**INSTRUCTIONS FOR THE TASK:** Reproduce the listing below exactly, except for its pictures.

**INPUT DATA:**

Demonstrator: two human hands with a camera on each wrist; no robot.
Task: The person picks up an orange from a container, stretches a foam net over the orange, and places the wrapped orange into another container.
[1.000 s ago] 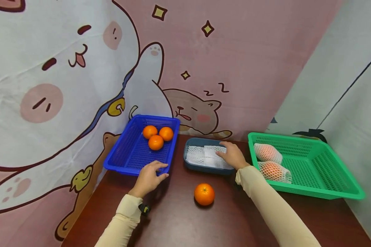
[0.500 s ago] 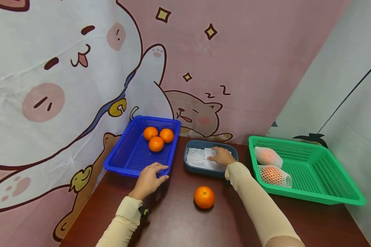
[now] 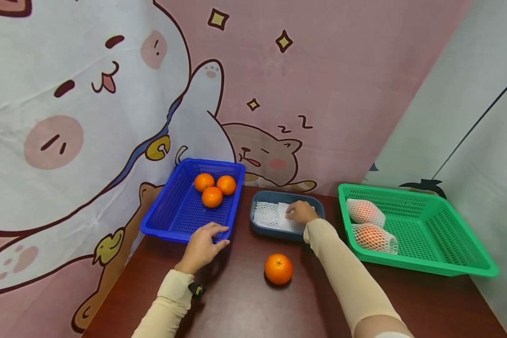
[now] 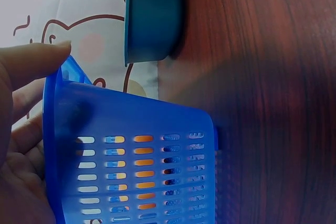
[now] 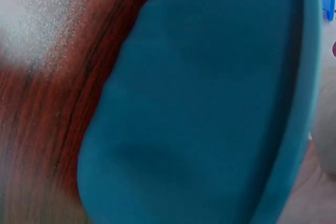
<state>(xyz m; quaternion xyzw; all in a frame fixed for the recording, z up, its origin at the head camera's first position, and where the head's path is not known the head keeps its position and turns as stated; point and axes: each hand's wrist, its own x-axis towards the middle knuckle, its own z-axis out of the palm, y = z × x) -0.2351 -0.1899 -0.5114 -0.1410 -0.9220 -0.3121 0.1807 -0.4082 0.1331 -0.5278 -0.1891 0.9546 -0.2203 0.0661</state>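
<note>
My right hand [image 3: 303, 212] is over the dark blue-grey tray [image 3: 259, 229], its fingertips drawn together and pinching a white foam net sleeve [image 3: 284, 220] among the flat sleeves lying there. The tray's side hides those fingers in the right wrist view. My left hand [image 3: 203, 246] hovers at the near right corner of the blue basket [image 3: 169, 232], thumb and fingers apart and loosely bent, holding nothing. In the left wrist view the thumb [image 4: 37, 61] lies close to the basket's rim. A single orange [image 3: 278, 269] sits on the table between my forearms.
Three oranges [image 3: 212, 196] are grouped inside the blue basket. At the right, a green basket [image 3: 431, 267] holds two net-wrapped fruits [image 3: 369, 236] at its left end. A printed cloth [image 3: 342, 94] hangs behind the brown table [image 3: 245, 310].
My right hand has moved left from the tray's right rim onto the foam net sleeves, and its fingers have closed together. The left hand keeps its place by the blue basket.
</note>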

**SOLUTION BELOW:**
Demonstrator: two human hands with a camera on each wrist; no robot.
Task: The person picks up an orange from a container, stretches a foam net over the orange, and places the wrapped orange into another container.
[1.000 s ago] 
[0.500 s ago] 
[now] 
[now] 
[now] 
<state>(xyz m; quaternion xyzw; all in a frame fixed for the recording, z up, its origin at the head camera's first position, and where the head's path is not known the head keeps its position and turns as stated; point and axes: each hand's wrist, its own x-axis towards the middle knuckle, its own z-axis out of the palm, y = z × x) -0.2351 -0.1899 -0.5114 -0.1410 -0.9220 -0.3121 0.1807 -0.4082 0.1331 -0.5278 -0.1891 0.9546 -0.2203 0.0661</state>
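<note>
My right hand [image 3: 303, 212] is over the dark blue-grey tray [image 3: 259, 229], its fingertips drawn together and pinching a white foam net sleeve [image 3: 284, 220] among the flat sleeves lying there. The tray's side hides those fingers in the right wrist view. My left hand [image 3: 203, 246] hovers at the near right corner of the blue basket [image 3: 169, 232], thumb and fingers apart and loosely bent, holding nothing. In the left wrist view the thumb [image 4: 37, 61] lies close to the basket's rim. A single orange [image 3: 278, 269] sits on the table between my forearms.
Three oranges [image 3: 212, 196] are grouped inside the blue basket. At the right, a green basket [image 3: 431, 267] holds two net-wrapped fruits [image 3: 369, 236] at its left end. A printed cloth [image 3: 342, 94] hangs behind the brown table [image 3: 245, 310].
My right hand has moved left from the tray's right rim onto the foam net sleeves, and its fingers have closed together. The left hand keeps its place by the blue basket.
</note>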

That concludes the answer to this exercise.